The first phase of the 3D model construction is the creation of intended geometry, including a block of porous media with a well diameter of 17.78 cm (7 inches). Dimensions of the constructed model are 583 × 400 × 583 cm. Since this study aims to determine the optimal route for drilling operations in the Azar oilfield, changes in the deviation angle or curvature beam should be considered. Figure 16 illustrates a schematic view of the 3D model from the wellbore-D in the Azar oilfield. At first, the wellbore is vertical, and then it deviates from the vertical state with a 15-degree slope per 100 ft.
At last, the wellbore finds a horizontal state. With the porosity and fluid in rocks, the modeling analysis moved further to the depths and caused changes in the geo-mechanical behavior of the Sarvak Formation. On the other hand, an elastic model with no consideration of porosity and pore fluid creates a hypothesis with an immense error in understanding the process. This is because pore spaces [33], pore fluids, and their connection within the wellbore play a crucial role in addressing the issues of the drilling operation. In this regard, lack of porosity causes an increase in shear and tensile strengths, resulting in an invalid outcome.
The top part of the model was located at a depth of 4000 m. In this field, the value of vertical stress resulting from the overburden weight at a depth of 4000 m is 90.15 MPa in the Z direction. The estimated minimum and maximum horizontal stresses are 90.15 MPa and 94.66 MPa, respectively. In other words: K h = σ h σ v = 1 and K H = σ H σ v = 1.05 . Also, pore pressure is 46 MPa, and the pore pressure gradient is 11.5 MPa/km.

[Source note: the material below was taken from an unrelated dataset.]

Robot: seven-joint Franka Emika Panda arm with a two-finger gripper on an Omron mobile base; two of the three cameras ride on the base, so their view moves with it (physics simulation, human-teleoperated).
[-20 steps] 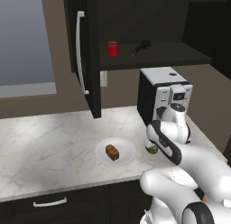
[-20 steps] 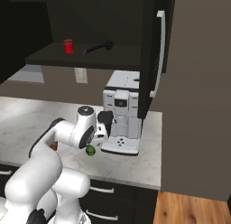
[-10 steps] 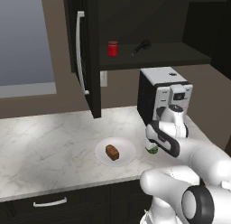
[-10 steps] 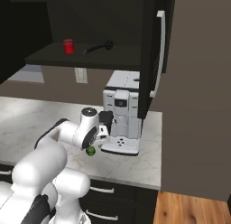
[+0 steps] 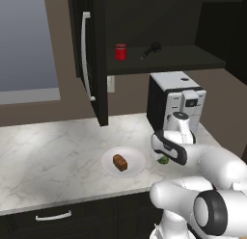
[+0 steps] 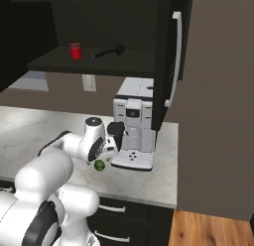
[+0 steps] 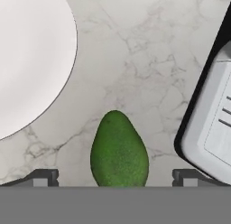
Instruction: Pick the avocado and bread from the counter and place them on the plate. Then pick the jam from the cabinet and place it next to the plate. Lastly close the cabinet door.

4.2. Boundary Conditions and Modeling Steps

The boundary conditions of a numerical model include variables such as stress and displacement. If in the intended model the behavior of a material is elastic, the grid boundary distance to the center of mode from each side will be five times more than the dimensions of the model range, which is considered the highest amount in this study due to the poroelastic behavior of the material [25,34]. In the constructed models, the plates perpendicular to the coordinate axis have zero displacement, and the model’s surface has zero displacement along with the z-axis. Also, the circumstances of pore pressure on the external zones of models have been applied. By applying the initial conditions, the strata condition was simulated. In an ideal situation, information about in-situ stresses was obtained from the in-situ measurements in the Azar oilfield.
In the Azar oilfield, the pore pressure element of C3D8P, 8-node trilinear displacement, and pore pressure were used from ABAQUS by considering the freedom degree of pore pressure and 3D model. The shape of this element was categorized in the hexagonal type with a structured form of the mesh-scaling method. It is noteworthy that the mesh scaling’s size is partly changed and is finer, close to the wellbore, with no impact on the amount and distribution of displacements and stresses. In this numerical model, the elements and nodes are 26,957 and 29,738, respectively.
Moreover, there were two main phases in the proposed 3D model, including a geostatic step, creating a primary balanced model, and a drilling step. In the geostatic step, changing the shape and displacement of the model was negligible, and all initial conditions, including in-situ stresses, volumetric forces, boundary conditions, and pore pressure, were defined. In the drilling step, while drilling the wellbore, the number of stresses and displacements was increased in the wellbore-D. After the drilling operation, mud pressure was applied to the wellbore, resulting in a balance in changing the number of stresses and plastic strain in the wellbore wall. Since the regime stress is in the reverse state, the suitable azimuth for drilling accords maximum horizontal stress. Also, minimum mud pressure was related to the stability of the wellbore.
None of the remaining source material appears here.